To forecast a response series by using an ARIMA model with inputs, you need values of the input series for the forecast periods. You can supply values for the input variables for the forecast periods in the DATA= data set, or you can have PROC ARIMA forecast the input variables.

If you do not have future values of the input variables in the input data set used by the FORECAST statement, the input series must be forecast before the ARIMA procedure can forecast the response series. If you fit an ARIMA model to each of the input series for which you need forecasts before fitting the model for the response series, the FORECAST statement automatically uses the ARIMA models for the input series to generate the needed forecasts of the inputs.

For example, suppose you want to forecast SALES for the next 12 months. In this example, the change in SALES is predicted as a function of the change in PRICE, plus an ARMA(1,1) noise process. To forecast SALES by using PRICE as an input, you also need to fit an ARIMA model for PRICE.

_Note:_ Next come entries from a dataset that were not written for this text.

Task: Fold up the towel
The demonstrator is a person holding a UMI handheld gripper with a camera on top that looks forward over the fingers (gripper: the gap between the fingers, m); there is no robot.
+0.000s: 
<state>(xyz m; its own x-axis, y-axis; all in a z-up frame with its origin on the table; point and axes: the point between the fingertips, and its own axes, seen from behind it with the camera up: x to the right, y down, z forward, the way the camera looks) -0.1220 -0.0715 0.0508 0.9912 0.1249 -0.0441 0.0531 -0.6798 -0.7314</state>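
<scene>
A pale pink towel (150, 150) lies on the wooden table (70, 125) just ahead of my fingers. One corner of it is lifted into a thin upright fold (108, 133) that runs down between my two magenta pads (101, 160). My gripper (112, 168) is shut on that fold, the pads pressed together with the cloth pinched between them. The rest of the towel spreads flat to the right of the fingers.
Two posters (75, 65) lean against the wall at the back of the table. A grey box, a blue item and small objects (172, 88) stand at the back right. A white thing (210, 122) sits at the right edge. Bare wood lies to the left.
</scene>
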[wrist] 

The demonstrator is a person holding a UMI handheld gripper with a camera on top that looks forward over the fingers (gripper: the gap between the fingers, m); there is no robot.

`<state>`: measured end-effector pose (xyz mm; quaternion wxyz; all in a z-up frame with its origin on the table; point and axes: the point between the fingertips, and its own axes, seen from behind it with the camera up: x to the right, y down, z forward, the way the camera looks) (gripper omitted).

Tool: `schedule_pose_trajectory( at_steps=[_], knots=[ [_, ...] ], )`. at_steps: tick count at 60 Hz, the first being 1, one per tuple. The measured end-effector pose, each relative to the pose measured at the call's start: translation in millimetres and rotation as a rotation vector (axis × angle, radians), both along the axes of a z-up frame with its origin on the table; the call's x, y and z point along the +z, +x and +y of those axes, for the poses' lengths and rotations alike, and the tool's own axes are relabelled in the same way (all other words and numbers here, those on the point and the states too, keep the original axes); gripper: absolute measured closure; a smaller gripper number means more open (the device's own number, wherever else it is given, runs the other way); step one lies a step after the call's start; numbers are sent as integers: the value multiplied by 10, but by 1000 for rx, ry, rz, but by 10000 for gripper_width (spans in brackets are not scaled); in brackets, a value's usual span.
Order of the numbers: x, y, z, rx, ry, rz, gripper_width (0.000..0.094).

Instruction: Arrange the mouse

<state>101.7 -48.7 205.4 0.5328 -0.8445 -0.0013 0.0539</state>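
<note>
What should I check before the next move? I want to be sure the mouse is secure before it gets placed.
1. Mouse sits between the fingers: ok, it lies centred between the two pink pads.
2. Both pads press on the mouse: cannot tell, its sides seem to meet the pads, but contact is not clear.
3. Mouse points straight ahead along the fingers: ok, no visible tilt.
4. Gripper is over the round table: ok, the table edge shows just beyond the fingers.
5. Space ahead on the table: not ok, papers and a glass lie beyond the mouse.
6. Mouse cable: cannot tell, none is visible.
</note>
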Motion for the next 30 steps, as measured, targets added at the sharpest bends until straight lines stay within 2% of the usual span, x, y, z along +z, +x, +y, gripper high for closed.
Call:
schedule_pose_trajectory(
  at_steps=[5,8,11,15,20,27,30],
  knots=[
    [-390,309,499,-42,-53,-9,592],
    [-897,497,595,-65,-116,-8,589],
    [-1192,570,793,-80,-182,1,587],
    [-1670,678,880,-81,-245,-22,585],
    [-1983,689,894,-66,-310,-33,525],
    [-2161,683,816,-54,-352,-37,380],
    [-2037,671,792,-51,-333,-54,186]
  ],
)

The following statements fit an AR(2) model to the change in PRICE before fitting and forecasting the model for SALES. The FORECAST statement automatically forecasts PRICE using this AR(2) model to get the future inputs needed to produce the forecast of SALES.

   proc arima data=a;
      identify var=price(1);
      estimate p=2;
      identify var=sales(1) crosscorr=price(1);
      estimate p=1 q=1 input=price;
      forecast lead=12 interval=month id=date out=results;
   run;

Fitting a model to the input series is also important for identifying transfer functions. (See the section Prewhitening for more information.)

Input values from the DATA= data set and input values forecast by PROC ARIMA can be combined. For example, a model for SALES might have three input series: PRICE, INCOME, and TAXRATE. For the forecast, you assume that the tax rate will be unchanged. You have a forecast for INCOME from another source but only for the first few periods of the SALES forecast you want to make. You have no future values for PRICE, which needs to be forecast as in the preceding example.

In this situation, you include observations in the input data set for all forecast periods, with SALES and PRICE set to a missing value, with TAXRATE set to its last actual value, and with INCOME set to forecast values for the periods you have forecasts for and set to missing values for later periods. In the PROC ARIMA step, you estimate ARIMA models for PRICE and INCOME before you estimate the model for SALES, as shown in the following statements:

   proc arima data=a;
      identify var=price(1);
      estimate p=2;
      identify var=income(1);
      estimate p=2;
      identify var=sales(1) crosscorr=( price(1) income(1) taxrate );
      estimate p=1 q=1 input=( price income taxrate );
      forecast lead=12 interval=month id=date out=results;
   run;

In forecasting SALES, the ARIMA procedure uses as inputs the value of PRICE forecast by its ARIMA model, the value of TAXRATE found in the DATA= data set, and the value of INCOME found in the DATA= data set, or, when the INCOME variable is missing, the value of INCOME forecast by its ARIMA model. (Because SALES is missing for future time periods, the estimation of model parameters is not affected by the forecast values for PRICE, INCOME, or TAXRATE.)